Больной закатил глаза, голос его сделался совсем тихим.
— Ах, дочь, дочь. Вот я вам говорю, все несчастья от родственников — так и есть. Какая это была дочь — умница, красавица. А вы думаете, она знала, что такое «нельзя»? Нет, она не знала, что такое «нельзя». Хочешь шубу — на тебе шубу. Хочешь французские духи — на тебе духи. Хочешь пойти учительницей — иди учительницей. А потом пришло время взять зятя. И началось — этого не хочу, того не хочу, этот не нравится, тот не нравится. Хорошо, возьми того, кто тебе нравится. И взяла. Голого, босого, без ничего, без гроша. Ладно, думаю, пусть голый, пусть босый, лишь бы в доме был свой человек. Взял — обул, одел, дал квартиру, дал работу. И вы думаете, я имел благодарность? Я имел еще ту благодарность! Этот оборванец вдруг стал орать: не потерплю, чтоб моя жена носила имя палача. Ему, видите ли, имя вождя не нравится, Сталина ему не подходит! Ну ладно, не хочешь быть Сталиной, будь Светланой, черт бы вас взял! Наконец, родился внук, и все стало тихо. И мог быть покой, и могли быть условия. Но вы знаете, что задумал мой зятек, этот кусок идиота? Он задумал ехать в Израиль. А я, слышите — я! — должен дать им разрешение! И еще он мне грозит: «Если не дашь разрешение, я буду шуметь». Вы знаете, доктор, что это у них называется «шуметь»? Они пишут всякие письма, а потом эти письма передают по радио. По тому радио, — больной показал пальцем куда-то в сторону, — или они делают демонстрацию, и об этом тоже передают. И вот этот мерзавец грозит, что мое имя будут склонять все радиостанции мира. Как вам это нравится?
Доктор глотнул воздуха и сжал пальцами виски; он уже не слышал больного, он слышал голос Клары. «Хочешь, Любочка, это платьице? Сейчас купим. Хочешь эти туфельки? Носи на здоровье. Хочешь в Гнесинское училище? Поезжай в Москву». Любочка завела мальчика? «Ах, какой хороший еврейский мальчик, — умный, в Физтехе учится!» Плевать мне на Гнесинское училище, плевать на этого мальчишку! Щупак — тоже мне фамилия! Наверняка не захочет расстаться со своим Физтехом. А из какой он семьи? Если из таких же большевичков, что и этот тип, об Израиле придется забыть! Нет, нет, немедленно забрать Любу из Москвы, немедленно!

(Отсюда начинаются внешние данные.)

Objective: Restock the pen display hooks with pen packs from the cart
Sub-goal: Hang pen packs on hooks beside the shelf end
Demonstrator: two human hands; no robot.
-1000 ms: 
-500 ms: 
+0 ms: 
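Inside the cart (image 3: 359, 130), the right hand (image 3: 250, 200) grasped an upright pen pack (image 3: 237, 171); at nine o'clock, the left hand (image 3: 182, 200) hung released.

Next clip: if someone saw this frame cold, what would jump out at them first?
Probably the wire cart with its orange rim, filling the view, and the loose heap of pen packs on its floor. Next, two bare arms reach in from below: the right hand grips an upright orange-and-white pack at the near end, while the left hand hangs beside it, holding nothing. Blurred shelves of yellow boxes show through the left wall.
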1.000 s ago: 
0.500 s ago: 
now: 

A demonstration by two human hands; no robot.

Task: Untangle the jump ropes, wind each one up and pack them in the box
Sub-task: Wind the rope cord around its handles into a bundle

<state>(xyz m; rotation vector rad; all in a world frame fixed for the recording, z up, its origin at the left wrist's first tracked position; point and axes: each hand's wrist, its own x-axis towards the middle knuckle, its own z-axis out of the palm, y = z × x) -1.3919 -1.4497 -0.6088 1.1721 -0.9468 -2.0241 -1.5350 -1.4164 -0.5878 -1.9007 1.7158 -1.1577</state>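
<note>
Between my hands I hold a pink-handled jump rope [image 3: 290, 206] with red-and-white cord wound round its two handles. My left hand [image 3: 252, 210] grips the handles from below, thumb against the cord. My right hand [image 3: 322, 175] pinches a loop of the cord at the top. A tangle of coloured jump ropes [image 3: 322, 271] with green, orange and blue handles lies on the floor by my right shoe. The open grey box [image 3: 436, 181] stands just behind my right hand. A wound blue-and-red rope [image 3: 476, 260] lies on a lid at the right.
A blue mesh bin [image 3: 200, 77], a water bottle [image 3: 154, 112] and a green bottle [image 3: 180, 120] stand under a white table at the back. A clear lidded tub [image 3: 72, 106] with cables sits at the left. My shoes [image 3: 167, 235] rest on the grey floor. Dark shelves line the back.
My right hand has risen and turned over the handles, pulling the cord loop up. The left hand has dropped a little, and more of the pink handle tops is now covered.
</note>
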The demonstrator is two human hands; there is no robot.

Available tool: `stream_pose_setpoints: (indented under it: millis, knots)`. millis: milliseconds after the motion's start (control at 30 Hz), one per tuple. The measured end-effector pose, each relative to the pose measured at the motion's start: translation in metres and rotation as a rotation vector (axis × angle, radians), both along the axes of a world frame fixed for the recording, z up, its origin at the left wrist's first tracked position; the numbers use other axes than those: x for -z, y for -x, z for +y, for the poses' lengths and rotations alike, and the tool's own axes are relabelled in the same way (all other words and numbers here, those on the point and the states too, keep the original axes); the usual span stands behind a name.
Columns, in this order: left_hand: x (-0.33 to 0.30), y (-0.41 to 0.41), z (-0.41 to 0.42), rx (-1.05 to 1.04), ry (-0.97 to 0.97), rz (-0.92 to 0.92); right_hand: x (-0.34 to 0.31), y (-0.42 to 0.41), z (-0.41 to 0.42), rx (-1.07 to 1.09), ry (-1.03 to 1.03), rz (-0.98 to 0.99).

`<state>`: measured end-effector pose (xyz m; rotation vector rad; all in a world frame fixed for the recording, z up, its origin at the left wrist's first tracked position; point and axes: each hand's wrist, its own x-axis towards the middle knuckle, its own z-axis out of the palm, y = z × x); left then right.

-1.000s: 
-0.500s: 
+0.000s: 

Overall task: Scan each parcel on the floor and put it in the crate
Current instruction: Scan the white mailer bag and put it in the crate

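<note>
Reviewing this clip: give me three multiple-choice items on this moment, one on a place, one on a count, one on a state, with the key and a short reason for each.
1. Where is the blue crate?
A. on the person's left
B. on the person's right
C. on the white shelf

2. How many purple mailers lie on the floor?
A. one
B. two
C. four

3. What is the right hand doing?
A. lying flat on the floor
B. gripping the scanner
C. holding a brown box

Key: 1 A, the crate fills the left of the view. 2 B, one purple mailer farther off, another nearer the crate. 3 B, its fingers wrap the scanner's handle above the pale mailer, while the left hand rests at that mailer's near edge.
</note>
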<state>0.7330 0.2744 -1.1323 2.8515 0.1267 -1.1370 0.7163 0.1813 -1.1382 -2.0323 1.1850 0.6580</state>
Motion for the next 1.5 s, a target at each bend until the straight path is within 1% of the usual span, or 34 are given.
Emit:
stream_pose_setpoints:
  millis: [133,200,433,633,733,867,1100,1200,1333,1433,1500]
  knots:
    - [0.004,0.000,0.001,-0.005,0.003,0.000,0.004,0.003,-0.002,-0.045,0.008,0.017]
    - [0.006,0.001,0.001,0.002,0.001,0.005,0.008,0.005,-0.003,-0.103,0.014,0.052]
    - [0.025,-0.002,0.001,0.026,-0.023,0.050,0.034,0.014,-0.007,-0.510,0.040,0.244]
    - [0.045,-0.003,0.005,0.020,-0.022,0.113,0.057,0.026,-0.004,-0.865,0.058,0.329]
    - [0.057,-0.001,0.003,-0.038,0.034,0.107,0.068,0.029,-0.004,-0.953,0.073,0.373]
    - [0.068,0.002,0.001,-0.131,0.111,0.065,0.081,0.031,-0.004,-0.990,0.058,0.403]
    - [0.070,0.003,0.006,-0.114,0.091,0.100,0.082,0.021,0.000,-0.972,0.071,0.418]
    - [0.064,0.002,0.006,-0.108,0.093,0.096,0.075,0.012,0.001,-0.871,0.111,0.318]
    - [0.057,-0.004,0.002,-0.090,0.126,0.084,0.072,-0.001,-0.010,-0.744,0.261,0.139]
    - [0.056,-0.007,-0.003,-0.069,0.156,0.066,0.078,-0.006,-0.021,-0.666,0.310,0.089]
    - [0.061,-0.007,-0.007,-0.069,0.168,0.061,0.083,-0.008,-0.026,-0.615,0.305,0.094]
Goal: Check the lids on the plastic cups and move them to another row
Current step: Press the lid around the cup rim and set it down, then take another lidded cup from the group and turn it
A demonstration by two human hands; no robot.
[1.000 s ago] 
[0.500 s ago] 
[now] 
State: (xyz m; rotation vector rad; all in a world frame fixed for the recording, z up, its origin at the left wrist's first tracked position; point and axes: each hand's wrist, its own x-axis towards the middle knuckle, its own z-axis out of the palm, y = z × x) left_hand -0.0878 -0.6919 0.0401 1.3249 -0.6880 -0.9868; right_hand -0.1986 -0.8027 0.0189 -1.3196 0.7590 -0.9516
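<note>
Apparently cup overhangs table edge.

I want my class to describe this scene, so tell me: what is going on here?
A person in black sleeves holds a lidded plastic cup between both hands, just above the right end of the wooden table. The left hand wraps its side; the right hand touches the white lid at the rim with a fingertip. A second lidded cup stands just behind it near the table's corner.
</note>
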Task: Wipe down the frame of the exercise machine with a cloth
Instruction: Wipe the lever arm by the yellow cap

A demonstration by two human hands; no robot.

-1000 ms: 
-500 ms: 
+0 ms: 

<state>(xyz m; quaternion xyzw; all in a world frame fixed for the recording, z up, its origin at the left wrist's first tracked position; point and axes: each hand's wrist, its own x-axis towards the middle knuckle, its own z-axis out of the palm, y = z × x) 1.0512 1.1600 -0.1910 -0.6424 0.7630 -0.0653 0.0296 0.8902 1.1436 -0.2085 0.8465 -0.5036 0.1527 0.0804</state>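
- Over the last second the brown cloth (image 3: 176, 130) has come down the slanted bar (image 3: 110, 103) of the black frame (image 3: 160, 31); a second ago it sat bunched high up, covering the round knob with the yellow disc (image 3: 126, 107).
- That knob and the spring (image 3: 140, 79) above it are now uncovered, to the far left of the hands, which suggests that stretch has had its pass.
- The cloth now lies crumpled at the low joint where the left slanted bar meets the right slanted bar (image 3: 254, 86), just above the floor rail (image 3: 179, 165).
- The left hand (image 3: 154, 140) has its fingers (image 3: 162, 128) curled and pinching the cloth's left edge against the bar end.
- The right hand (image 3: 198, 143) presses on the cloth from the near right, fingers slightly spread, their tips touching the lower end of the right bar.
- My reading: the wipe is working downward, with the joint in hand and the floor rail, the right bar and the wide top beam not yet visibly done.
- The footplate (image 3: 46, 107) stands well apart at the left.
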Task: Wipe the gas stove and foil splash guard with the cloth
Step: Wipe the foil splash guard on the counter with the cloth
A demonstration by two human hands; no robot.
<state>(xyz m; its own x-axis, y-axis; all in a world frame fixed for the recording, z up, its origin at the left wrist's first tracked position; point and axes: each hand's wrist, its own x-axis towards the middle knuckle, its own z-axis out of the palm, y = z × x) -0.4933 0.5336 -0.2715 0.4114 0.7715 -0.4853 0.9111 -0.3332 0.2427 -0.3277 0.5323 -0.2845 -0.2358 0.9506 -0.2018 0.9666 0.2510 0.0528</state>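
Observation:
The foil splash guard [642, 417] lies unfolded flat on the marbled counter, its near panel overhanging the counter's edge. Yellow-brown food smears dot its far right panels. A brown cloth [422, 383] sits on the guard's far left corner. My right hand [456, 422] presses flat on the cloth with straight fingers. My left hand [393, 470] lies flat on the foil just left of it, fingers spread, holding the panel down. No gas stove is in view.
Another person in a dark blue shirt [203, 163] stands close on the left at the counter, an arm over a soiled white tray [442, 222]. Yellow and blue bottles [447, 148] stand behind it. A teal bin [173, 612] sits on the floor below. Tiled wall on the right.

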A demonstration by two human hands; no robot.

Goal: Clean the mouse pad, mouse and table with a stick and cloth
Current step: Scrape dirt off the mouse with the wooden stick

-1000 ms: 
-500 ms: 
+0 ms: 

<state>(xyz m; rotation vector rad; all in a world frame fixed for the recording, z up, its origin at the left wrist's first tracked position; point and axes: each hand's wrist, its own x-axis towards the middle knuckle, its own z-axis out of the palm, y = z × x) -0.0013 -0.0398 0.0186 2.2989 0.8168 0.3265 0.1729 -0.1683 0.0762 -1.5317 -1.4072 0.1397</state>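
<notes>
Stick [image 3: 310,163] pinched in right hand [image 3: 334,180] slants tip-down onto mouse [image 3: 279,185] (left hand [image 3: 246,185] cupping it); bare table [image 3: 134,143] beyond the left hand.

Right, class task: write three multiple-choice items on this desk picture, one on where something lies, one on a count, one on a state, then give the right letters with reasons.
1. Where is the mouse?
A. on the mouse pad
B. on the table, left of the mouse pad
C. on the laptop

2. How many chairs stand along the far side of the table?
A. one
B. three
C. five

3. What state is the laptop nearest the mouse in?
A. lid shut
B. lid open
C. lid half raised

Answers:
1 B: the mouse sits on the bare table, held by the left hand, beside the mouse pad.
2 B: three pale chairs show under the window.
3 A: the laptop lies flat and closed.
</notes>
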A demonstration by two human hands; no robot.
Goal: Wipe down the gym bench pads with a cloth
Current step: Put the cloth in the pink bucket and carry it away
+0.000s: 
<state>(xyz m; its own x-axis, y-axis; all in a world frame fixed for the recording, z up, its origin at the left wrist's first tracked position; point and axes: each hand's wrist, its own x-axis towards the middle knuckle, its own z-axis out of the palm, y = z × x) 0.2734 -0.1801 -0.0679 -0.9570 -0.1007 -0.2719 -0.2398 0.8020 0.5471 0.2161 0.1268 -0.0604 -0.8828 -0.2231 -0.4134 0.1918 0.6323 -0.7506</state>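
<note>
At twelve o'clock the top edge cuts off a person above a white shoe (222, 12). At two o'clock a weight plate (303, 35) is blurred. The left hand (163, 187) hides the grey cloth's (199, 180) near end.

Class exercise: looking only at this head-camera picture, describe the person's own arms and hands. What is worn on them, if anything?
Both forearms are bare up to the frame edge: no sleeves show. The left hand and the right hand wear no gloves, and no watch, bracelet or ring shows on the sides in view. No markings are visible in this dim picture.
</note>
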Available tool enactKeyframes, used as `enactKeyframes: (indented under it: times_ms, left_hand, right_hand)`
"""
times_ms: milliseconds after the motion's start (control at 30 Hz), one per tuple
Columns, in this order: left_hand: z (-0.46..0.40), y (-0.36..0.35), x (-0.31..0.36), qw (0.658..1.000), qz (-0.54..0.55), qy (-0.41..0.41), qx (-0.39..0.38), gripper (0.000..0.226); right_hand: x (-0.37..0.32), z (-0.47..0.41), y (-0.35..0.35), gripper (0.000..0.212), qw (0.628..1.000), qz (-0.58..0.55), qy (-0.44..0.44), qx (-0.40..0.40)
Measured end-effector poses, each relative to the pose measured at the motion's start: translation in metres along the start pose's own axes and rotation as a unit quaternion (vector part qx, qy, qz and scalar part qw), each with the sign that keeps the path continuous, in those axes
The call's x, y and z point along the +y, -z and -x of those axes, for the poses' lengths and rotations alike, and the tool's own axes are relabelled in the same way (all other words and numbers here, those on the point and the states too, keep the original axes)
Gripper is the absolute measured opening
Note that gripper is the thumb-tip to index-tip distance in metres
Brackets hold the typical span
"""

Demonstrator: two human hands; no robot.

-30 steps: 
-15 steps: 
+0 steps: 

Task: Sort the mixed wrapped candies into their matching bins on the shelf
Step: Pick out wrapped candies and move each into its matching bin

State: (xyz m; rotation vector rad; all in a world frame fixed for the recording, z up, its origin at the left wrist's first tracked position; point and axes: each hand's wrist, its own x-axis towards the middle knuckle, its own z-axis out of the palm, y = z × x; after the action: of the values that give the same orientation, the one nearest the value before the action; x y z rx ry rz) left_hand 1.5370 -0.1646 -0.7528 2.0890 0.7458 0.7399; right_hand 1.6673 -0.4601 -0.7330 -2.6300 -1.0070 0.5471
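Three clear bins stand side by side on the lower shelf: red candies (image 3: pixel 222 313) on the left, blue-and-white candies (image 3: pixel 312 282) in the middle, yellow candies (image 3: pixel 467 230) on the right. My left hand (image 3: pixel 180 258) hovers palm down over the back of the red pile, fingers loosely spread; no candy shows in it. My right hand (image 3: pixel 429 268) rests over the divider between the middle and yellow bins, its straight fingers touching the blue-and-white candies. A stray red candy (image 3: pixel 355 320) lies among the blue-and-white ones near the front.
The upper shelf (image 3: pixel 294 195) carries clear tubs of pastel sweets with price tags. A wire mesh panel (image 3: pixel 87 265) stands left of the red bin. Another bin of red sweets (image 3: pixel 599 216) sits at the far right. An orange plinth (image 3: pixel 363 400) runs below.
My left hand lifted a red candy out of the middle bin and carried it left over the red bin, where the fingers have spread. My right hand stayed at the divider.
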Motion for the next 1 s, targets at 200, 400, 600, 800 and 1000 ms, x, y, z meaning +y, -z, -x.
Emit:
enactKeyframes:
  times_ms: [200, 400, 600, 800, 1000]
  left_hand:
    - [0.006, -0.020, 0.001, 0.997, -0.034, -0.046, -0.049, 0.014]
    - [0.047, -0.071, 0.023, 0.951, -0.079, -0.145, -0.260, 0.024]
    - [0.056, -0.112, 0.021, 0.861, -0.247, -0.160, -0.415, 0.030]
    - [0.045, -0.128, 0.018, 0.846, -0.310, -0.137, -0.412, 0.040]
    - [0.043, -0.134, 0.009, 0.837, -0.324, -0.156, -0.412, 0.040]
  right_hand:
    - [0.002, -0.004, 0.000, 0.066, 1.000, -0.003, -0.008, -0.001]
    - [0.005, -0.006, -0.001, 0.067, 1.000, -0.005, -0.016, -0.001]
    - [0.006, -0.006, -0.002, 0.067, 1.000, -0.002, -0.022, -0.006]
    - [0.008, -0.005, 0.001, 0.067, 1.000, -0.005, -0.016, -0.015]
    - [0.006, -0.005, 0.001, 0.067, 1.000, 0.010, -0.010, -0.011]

— Конец, настоящий конец. Теперь я даже хуже, чем эти бандиты. А в городе, что происходит в городе? Все помешались: Израиль, Израиль, Израиль! Только и слышишь — тот уехал, этот уехал. Ну ладно бы еще мясники, торговцы, а то ведь порядочные люди: партийцы, из прокуратуры, из милиции, откуда только не едут! А из-за этих предателей никому нет доверия: пиши — не пиши, подписывай — не подписывай. Да, доктор, все помешались на Израиле, но что они знают за Израиль? Ничего они не знают. Мой зять кричит, что, если бы я имел голову на плечах, я бы давно уехал и был бы там большим человеком, может быть, даже министром. Но разве он может знать, что я уже был большой человек, что я уже был израильский министр.